Is Your Speech Weak? Or Courteous?
In a recent article I found on the website of the San Francisco Chronicle, the author argues for women ridding their speech of “hedges.”
Hedges are those little apologetic words and phrases we insert into our speech. For example:
- I’m sorry, but …
- Well, actually, I think …
- In my humble opinion …
The idea is that these little apologies soften your speech and indicate a low level of confidence. And while the article specifically talks to women (it originally appeared in Redbook), this is something men should take note of, as well.
But my question is this: are hedge words actually bad?
Does hedging your speech actually give an appearance of weakness?
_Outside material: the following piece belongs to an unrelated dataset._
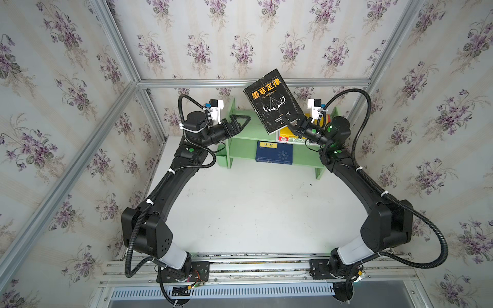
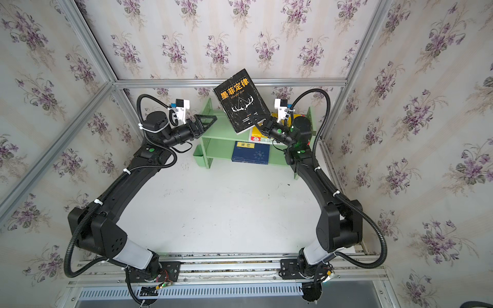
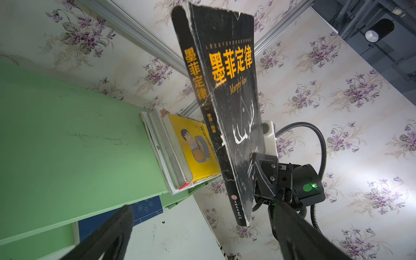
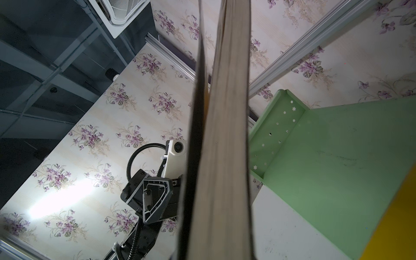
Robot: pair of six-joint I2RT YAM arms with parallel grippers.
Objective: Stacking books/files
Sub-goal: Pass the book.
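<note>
A black book (image 1: 272, 101) (image 2: 241, 101) with an orange title and white antlers hangs tilted in the air above the green shelf (image 1: 248, 130). My right gripper (image 1: 293, 121) (image 2: 260, 120) is shut on its lower corner. In the right wrist view its page edge (image 4: 225, 135) fills the middle. My left gripper (image 1: 241, 121) (image 3: 200, 209) stands open and empty over the shelf's left end, apart from the book. A yellow book (image 3: 193, 148) with a cartoon man tops a small pile on the upper board at the right. A navy book (image 1: 274, 156) lies flat on the lower board.
The shelf (image 2: 221, 128) stands against the back wall, with a small green cup (image 1: 221, 157) fixed to its left side. Flowered walls with aluminium frame bars (image 1: 240, 82) close in the back and both sides. A white tabletop (image 1: 253, 208) spreads in front of the shelf.
</note>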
Or instead, does it indicate a respect for the other speakers and offer some courtesy to help society run a little more smoothly?
- This article (the one I referenced above) advocates giving the ax to hedge words and putting more strength into your speech.
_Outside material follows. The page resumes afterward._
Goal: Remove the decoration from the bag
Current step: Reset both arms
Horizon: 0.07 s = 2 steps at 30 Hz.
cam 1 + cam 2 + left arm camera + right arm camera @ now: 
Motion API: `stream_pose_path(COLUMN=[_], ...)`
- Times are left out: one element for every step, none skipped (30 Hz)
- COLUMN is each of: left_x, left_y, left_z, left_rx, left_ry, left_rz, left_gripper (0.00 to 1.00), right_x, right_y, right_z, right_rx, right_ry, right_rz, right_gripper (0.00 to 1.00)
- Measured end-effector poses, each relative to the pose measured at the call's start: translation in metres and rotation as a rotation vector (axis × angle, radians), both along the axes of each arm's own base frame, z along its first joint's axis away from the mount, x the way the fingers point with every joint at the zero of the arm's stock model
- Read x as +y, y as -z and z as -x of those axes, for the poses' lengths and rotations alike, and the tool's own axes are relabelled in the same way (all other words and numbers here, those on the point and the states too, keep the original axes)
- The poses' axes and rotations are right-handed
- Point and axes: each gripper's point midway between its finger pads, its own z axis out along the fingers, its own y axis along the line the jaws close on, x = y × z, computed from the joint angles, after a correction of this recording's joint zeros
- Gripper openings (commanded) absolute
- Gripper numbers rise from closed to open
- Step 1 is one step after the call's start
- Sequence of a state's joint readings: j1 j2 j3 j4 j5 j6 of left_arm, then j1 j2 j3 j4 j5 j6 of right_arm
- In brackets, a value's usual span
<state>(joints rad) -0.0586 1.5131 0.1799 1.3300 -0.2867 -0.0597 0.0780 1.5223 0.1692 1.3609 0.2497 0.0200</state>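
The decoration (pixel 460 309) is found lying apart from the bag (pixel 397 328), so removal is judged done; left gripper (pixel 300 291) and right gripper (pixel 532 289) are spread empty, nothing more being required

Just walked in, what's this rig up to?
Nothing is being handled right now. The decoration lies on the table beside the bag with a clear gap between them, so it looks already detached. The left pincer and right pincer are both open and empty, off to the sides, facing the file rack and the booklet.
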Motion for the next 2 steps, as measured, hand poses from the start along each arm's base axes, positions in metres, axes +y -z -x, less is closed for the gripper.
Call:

- This article from the Macmillan Dictionary Blog suggests that hedge words may be pretty vital to communication and us all getting along.
Personally, I think it’s a matter of degree. We all know some über-hedging folks who seem to apologize even as they order their lunch. But then there are others who wouldn’t notice a hedge word if it kicked them in the teeth because they’re stubbornly barreling through conversations heedless and disrespectful of anyone around them.
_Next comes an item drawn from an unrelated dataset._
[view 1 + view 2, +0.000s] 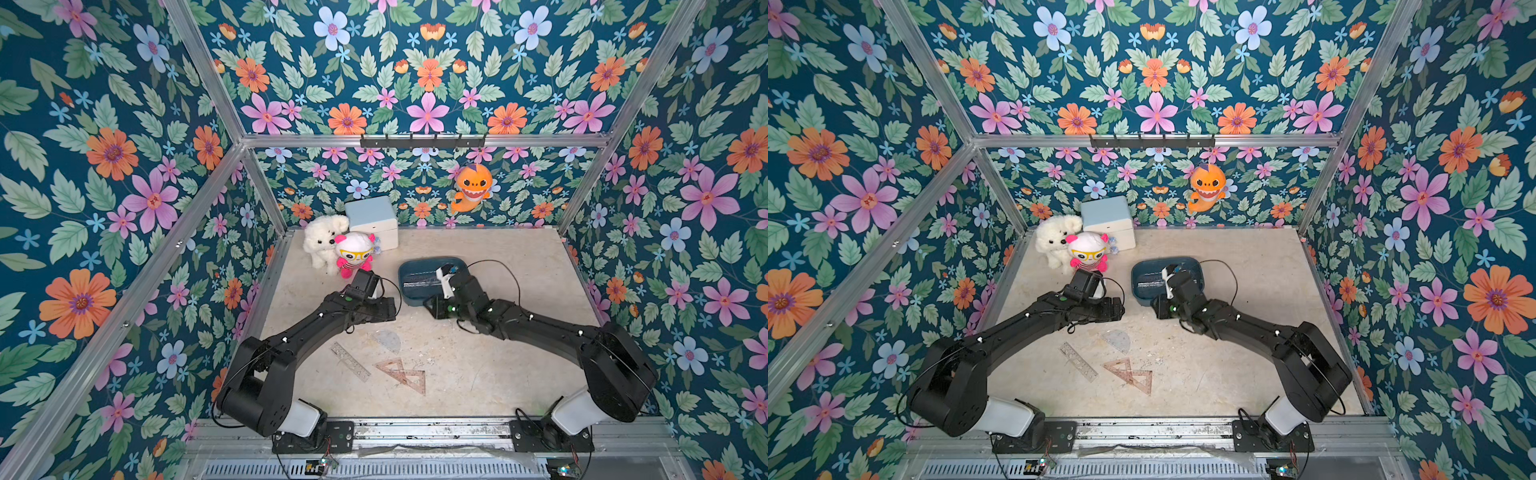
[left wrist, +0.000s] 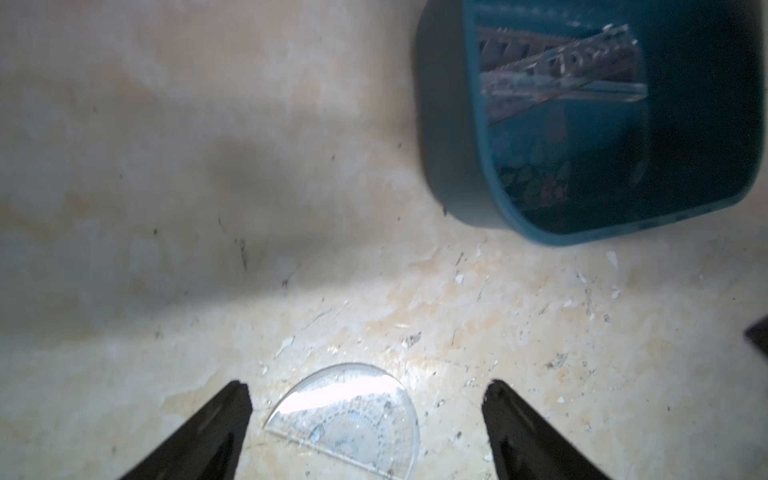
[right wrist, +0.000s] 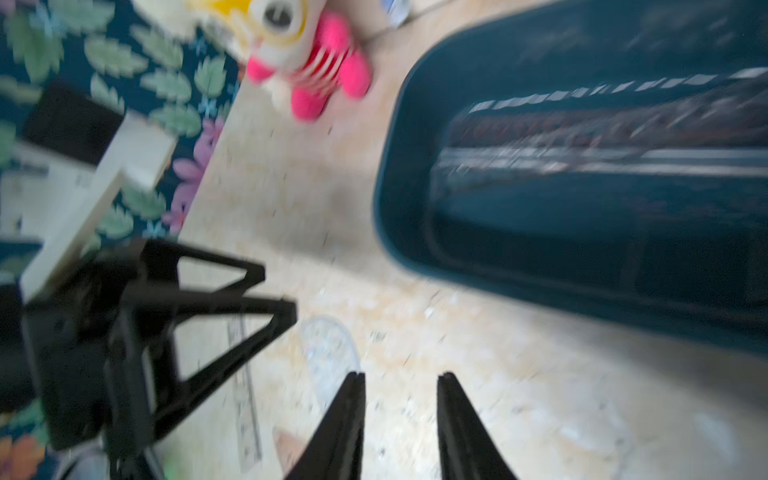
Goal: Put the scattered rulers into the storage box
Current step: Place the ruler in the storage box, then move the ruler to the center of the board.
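1. Between the fingertips of the left end effector (image 2: 366,384), which are spread wide with nothing held, the protractor (image 2: 345,419) is framed in the left wrist view.
2. It is laid flat on the worktop (image 2: 166,124), clear of both fingers; how far below them it lies cannot be told.
3. Its straight edge is set askew to the line joining the two fingertips, and its rounded side is turned toward the storage box (image 2: 444,124).
4. In a top view the protractor (image 1: 388,340) is found just on the base side of the left end effector, so the left arm is judged the nearer.
5. The right end effector (image 3: 401,376) is set narrow, with a slim gap and nothing gripped; it is placed near the storage box, and the protractor is seen beyond its tips.
6. Farther toward the bases, a straight ruler (image 1: 350,361) and two overlapping pinkish triangles (image 1: 401,374) are left on the worktop.
7. Straight strips (image 2: 557,75) are already laid inside the storage box, along its length; their number cannot be made out.
8. The protractor is judged the next piece to be taken. A descent is called for, and a turn of the wrist may be needed so that the fingers are closed across edge and arc. A slip on so thin a sheet is to be feared.
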Controlling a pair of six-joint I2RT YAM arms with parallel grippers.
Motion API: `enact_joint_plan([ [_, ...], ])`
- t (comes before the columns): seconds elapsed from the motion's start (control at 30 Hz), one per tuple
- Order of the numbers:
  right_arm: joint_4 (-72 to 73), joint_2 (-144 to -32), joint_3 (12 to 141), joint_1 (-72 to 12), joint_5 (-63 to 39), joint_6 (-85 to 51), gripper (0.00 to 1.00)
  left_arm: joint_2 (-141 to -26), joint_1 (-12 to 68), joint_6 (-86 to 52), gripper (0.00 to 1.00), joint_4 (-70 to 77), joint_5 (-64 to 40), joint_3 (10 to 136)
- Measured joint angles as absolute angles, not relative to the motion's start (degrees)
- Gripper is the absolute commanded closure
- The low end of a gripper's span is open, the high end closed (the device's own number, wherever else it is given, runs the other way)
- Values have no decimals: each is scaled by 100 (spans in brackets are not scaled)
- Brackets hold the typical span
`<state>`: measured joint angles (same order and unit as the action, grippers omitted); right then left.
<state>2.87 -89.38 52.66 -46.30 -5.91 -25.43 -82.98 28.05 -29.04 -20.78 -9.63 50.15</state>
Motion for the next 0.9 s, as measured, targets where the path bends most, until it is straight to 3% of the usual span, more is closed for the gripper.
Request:
enact_joint_plan([
  [0.3,252,-10175,5813,-5843,-62,-2147,65,-7856,2307,-3819,15,-1627,-1076,3881],
  [0.5,67,-11004,6650,-6053,176,-1656,37,-7328,1914,-4160,16,-1584,-1048,3485],
  [0.57,5,-11163,6836,-6114,252,-1511,32,-7293,1824,-4178,16,-1575,-1055,3441],
  [0.9,-331,-11843,7465,-6143,473,-1085,31,-7380,1492,-4193,15,-1490,-1160,3385],
])
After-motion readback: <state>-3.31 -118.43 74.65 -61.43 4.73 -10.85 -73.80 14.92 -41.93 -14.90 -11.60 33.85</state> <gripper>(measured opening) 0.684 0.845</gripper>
So I’d suggest moderating your hedges. You needn’t preface every idea you have with “This may sound dumb, but …” And at the same time, no one likes it when people bully their way over everyone else’s ideas like Genghis Khan.
Be firm, be confident, and be polite. And just as importantly – be aware of how you speak. Knowing to what degree you use hedge words will go a long way toward projecting the image you want through your speech.
What do you think? Keep the hedge words? Or ditch ’em for stronger language?